Nuyok a rapidement adapté l’approche impliquant les ACM pour répondre à ces problèmes, en tirant parti des relations étroites entre les DCDO, les ACM et leurs groupes de pairs.

Adaptation 1 : L’équipe a intégré des messages sur la violence liée au genre dans les sessions avec les ACM afin d’aborder le mariage des enfants, le viol et les abus psychologiques. A l’origine, Nukok a formé les ACM à promouvoir la prise de décision conjointe, les relations saines et la communication efficace, mais en réponse aux données reçues, l’équipe s’est adaptée pour inclure des messages spécifiques à la violence liée au sexe et à l’Initiative COVID-19. Les ACM ont adapté ces messages à des publics spécifiques, notamment les femmes, les hommes et la communauté en général.

Par exemple, les ACM ont promu le message suivant :

L’état d’urgence, le confinement et les restrictions imposées par le gouvernement ne sont pas une excuse pour la violence. Soyez un leader : veillez à ce que vous-même, votre famille et votre communauté soient en bonne santé et protégés. Dites non à toute forme de violence.”

Un autre message véhiculé par les ACM était le suivant :

“Avec les mesures COVID-19, vos femmes, vos filles, vos sœurs et vos mères pourraient avoir plus de tâches domestiques. Aidons-les !”

Adaptation 2 : Équipés de messages adaptés à un contexte nouveau et changeant, les ACM ont participé à des émissions de radio (une source d’information fiable au sein de la communauté) pour diffuser les messages relatifs au COVID-19 et à la violence liée au genre.

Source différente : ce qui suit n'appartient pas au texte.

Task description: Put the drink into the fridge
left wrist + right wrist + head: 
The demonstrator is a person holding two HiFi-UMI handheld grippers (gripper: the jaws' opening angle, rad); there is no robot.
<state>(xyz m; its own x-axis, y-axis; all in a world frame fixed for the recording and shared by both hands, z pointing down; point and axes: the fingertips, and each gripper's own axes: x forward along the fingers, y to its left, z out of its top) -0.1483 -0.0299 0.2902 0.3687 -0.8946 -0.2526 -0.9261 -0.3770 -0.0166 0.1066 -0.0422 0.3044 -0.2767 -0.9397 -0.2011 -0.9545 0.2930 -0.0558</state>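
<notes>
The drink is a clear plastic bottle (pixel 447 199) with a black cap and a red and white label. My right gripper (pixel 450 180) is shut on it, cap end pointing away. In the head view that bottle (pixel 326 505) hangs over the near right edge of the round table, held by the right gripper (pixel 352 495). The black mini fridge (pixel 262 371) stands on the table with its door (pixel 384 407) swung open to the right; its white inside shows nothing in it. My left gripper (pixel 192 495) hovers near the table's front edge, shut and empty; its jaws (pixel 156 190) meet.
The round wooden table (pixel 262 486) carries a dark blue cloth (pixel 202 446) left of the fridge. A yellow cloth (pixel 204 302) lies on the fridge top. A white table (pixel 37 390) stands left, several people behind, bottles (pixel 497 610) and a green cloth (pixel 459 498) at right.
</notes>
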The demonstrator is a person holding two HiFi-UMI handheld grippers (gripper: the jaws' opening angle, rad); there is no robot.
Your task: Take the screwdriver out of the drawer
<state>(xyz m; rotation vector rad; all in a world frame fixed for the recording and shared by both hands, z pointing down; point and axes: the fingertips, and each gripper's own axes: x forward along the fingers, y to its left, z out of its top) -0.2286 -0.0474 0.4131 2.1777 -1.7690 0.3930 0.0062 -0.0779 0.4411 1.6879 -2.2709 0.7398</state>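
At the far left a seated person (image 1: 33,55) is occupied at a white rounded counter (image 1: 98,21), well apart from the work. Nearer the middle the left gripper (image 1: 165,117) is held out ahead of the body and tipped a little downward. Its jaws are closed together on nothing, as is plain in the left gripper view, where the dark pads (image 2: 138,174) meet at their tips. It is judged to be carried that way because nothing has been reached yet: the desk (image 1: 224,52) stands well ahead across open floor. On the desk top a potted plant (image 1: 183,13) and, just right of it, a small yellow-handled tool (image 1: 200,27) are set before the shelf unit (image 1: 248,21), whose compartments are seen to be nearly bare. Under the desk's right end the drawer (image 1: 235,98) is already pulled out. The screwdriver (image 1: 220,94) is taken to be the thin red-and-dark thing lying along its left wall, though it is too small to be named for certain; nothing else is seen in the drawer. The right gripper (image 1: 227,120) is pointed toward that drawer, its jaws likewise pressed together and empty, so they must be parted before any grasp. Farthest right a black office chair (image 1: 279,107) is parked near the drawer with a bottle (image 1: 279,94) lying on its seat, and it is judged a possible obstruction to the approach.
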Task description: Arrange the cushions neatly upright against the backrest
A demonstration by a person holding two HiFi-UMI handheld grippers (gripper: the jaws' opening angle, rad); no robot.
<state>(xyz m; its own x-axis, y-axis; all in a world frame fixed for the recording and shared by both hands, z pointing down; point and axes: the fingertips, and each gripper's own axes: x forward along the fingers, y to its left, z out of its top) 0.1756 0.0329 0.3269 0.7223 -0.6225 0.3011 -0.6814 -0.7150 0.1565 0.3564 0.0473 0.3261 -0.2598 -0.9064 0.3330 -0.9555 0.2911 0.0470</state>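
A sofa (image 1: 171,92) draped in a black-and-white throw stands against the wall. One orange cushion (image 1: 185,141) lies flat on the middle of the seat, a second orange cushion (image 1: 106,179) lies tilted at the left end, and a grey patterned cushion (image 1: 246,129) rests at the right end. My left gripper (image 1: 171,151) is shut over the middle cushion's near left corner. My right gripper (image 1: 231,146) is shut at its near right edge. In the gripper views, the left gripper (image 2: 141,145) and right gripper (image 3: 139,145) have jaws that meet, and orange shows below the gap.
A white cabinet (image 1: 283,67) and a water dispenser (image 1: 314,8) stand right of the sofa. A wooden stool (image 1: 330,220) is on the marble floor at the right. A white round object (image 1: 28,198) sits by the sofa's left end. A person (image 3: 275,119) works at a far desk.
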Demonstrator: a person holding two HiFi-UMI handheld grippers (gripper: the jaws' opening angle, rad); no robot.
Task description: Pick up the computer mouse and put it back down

Après le confinement, les données du gouvernement au niveau des districts, disponibles pour deux districts, ont montré une réduction substantielle de nombreuses formes de violence liée au genre. En fait, il y a même eu moins d’incidents qu’avant le COVID-19 ! Une étroite collaboration entre Nuyok et les DCDO a été essentielle pour le succès de cette adaptation, car il était important d’obtenir l’adhésion des districts pour s’assurer qu’ils accordent la priorité à la promotion des messages.

Le graphique ci-après illustre le pic de la violence liée au genre entre avril et juin 2020, et la baisse subséquente de juillet à septembre.

Adopter une gestion adaptative pour des approches transformatrices en matière de genre

Partout dans le monde, les crises ont le pouvoir d’affecter la dynamique et les relations entre les genres. Lorsque de tels défis se présentent, il est essentiel que les responsables de projets et des communautés prennent du recul, fassent une pause et réfléchissent aux données reçues, afin d’identifier rapidement et précisément les changements contextuels et les risques qu’ils comportent. En temps de crise, les stratégies des programmes doivent être suffisamment souples pour répondre à l’évolution des besoins, à mesure que les normes sociales et la dynamique du pouvoir changent. Toutefois, ces changements offrent également l’occasion d’exploiter le changement pour le meilleur, en favorisant un changement positif et transformateur en matière de genre, même en temps de crise.